State of Agile 2019 and the problem we are facing
In the recently published 13th State of Agile Report, 73% of the respondents stated that they currently have DevOps initiatives in their organization or are planning a DevOps initiative within the next 12 months. It also states “organizational culture”, “resistance to change” and “inadequate management support” as main challenges for agile success. Hmm…, every year the same challenges. All no surprise to me. Why? Although 97% of the 5000 respondents all over the globe claim they use agile development methods (some of them may even made a real cultural change including leadership) this is what I see in reality:
- How can we even talk about agile when we still have widely Water – Scrum – Fall situations: In front of the customer an IT demand management, passing over requirements the “agile team”, handing over to integration and various test phases?
- Silos – Cultural, functional, incentives: Developers wants change, Operations wants stability. What does the Business want? Functional teams with different goals and bosses with different incentives. Does anyone understand the end-to-end flow?
- Provisioning: How long does your 3 week Sprint take when you wait 4 weeks for the firewall change? How can we be agile if we still have monolithic systems and dependencies, which hinder agility?
- “Them and Us” blaming cultures instead of common goals towards customer value
DevOps (just in a nutshell to make the link to the rest)
First of all: DevOps is a movement and not a framework, with the goal to become faster and better. Originally influenced by Unicorns such as Spotify, Netflix and Netsy, it brings together various ideas from Agile, Lean and IT Service Management.
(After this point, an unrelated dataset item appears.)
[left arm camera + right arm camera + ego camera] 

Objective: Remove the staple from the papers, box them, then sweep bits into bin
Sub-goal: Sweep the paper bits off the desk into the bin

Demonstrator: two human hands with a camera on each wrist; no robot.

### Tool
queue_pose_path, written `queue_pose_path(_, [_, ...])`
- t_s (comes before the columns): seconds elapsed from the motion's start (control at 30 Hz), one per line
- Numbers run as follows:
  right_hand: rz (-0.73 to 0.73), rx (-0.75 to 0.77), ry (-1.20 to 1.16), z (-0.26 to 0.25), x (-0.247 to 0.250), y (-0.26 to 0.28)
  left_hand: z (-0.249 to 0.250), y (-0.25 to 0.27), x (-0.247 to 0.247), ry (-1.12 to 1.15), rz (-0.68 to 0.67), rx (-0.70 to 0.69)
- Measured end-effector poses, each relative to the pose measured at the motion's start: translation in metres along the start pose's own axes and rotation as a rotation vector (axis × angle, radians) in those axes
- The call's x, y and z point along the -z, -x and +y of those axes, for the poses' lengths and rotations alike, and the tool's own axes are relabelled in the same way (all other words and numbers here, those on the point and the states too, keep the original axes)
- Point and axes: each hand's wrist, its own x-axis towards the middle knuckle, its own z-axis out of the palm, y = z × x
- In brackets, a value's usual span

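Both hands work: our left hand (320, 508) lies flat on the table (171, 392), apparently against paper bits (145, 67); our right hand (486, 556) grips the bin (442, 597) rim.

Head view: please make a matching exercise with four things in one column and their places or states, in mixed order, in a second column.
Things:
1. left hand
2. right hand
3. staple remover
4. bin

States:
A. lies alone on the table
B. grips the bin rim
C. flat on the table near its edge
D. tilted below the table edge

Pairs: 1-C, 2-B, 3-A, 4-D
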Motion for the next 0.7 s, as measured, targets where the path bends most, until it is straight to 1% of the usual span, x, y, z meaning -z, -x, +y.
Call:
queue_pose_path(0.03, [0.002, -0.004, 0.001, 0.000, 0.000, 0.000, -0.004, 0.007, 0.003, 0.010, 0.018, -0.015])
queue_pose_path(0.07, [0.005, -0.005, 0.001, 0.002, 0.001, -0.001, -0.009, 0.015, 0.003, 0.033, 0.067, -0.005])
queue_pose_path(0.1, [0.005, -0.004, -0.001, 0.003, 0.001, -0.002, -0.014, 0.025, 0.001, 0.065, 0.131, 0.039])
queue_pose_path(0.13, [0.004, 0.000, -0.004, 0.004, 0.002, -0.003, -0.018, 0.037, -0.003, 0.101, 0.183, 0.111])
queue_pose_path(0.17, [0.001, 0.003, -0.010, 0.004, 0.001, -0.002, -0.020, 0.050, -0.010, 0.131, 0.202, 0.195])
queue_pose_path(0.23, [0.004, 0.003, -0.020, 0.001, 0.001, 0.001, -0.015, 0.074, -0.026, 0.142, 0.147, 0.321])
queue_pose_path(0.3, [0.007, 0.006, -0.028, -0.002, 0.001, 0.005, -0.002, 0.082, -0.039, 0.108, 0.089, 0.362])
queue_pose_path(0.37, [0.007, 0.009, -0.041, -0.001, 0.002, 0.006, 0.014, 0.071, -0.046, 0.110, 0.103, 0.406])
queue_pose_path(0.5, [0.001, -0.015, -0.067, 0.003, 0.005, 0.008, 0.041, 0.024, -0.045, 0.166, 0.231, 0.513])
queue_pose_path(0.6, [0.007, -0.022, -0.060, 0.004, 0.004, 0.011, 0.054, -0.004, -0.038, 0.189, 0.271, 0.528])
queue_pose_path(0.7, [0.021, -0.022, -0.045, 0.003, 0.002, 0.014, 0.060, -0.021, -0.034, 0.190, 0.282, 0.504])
It comes to life through emerging practices that are delivering real value in real enterprises.
The DevOps Why? Pretty simple and convincing:
- Your next competitor could be Google or another unicorn. These unicorns are able to act extremely quick, make experiments and bring new robust products on the market
- Siloed organizations: Developers wants change, Ops wants stability. Silos, “no skin in the game” and handovers everywhere – it can’t go on like this
The core principles of DevOps build around the 3 Ways:
- Understand and increase flow – from inception to value delivery
- Shorten and amplify feedback loops
- Continuous learning and experimentation
These principles are supported by various practices. The following image summarizes this up pretty well:
DevOps in a Nutshell
The term “DevOps”can be pretty misleading, it should actually be something like “BizDevSecQAOpsRun”, as it was always the intention to cover the end-to-end value stream. So consider it just as a label – it’s a typical American reduction 😉
Both scenarios – waterfall an agile – can benefit from DevOps. DevOps as an enabler for Agility (which the blog is referring to) enables earlier feedback (faster), releasable software within a cycle (better) and end-to end accountability within small team units.
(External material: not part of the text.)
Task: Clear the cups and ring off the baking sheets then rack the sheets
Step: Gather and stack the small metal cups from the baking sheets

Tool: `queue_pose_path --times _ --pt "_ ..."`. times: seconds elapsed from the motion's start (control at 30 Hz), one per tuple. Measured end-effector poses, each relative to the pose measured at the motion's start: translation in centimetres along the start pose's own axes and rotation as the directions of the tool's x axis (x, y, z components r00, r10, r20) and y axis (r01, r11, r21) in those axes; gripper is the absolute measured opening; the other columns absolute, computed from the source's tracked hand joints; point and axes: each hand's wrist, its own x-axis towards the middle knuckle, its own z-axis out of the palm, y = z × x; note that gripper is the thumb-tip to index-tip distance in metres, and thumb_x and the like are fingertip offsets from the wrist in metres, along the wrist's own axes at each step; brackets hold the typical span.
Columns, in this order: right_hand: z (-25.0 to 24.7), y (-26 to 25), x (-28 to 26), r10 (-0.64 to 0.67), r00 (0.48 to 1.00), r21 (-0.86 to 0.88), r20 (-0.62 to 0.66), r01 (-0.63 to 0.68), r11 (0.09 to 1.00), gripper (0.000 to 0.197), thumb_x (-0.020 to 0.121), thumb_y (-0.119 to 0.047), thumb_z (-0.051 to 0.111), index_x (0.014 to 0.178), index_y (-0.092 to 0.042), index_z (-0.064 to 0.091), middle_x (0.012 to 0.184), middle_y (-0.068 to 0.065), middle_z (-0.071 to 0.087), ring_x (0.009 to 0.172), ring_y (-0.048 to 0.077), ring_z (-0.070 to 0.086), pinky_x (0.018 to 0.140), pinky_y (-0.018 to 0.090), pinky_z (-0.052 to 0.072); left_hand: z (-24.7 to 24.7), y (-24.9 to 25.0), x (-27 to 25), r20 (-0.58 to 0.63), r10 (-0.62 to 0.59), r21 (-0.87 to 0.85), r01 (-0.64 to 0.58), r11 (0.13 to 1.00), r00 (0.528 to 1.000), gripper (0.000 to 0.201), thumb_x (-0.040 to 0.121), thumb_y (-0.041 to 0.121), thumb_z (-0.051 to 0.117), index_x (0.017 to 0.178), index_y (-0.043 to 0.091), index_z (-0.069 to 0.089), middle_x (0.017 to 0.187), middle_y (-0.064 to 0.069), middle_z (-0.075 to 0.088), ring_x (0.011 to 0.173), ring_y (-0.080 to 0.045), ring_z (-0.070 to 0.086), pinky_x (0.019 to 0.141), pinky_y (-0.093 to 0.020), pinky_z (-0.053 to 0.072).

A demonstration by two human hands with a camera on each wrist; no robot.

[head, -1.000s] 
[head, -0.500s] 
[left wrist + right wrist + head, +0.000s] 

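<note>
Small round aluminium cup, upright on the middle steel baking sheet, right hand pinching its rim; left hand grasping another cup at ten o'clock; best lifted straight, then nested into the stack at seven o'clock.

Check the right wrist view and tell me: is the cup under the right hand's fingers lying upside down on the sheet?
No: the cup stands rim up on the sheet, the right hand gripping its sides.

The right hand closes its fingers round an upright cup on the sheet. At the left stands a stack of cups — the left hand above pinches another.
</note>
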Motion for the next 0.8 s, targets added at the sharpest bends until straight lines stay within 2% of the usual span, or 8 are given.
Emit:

So let’s focus now on some practices, which I want to share in the following and which I saw successfully used at various companies.
Value Streams and Value Stream Mapping: Starting where you are
Unless you are a startup and can therefore pursue a “greenfield” approach, it is very wise to start where you are. So let’s get all involved on a table, visualize and optimize work along the flow and put customer value into the center! The first thing to realize is that we should organize and collaborate of “what creates value”. Products and Services create value! This can be for example an application, internal (used by the business) or external (an e-banking app). But also supporting product/services like infrastructure or a monitoring services which are effectively used by the first mentioned ones. Behind each product/service there is a current value stream, e.g. from inception to release (this is actually when value is created).
With the goal to improve, A Value Stream Mapping workshop follows typically these steps:
- Visualize and agree on a current Value Stream: How does work currently flow through the organization – across the silos? Not how it is documented and how we intend to work, but how we really work (Gemba!)
- Identify main bottlenecks: Where do we wait? Where is the waste? Where do we have unnecessary handovers? Where do we detect issues very late?
- Prioritize and agree which bottlenecks to address first
- Find improvement measures for it, having the end-to-end picture in mind: Things like automation, test improvements, shorter feedback loops.
A real-live Value Stream Mapping example
I had the opportunity to lead such Value Stream Mapping Workshop several times. From my point of view VSM is a good starting point to identify where current issues with products and service value streams and make quick improvements that matters. And the team is usually commited to them, because it’s not a manager or consultant who tells them what to do, but it’s themselves.
So what about DevOps mindset and cultural shift?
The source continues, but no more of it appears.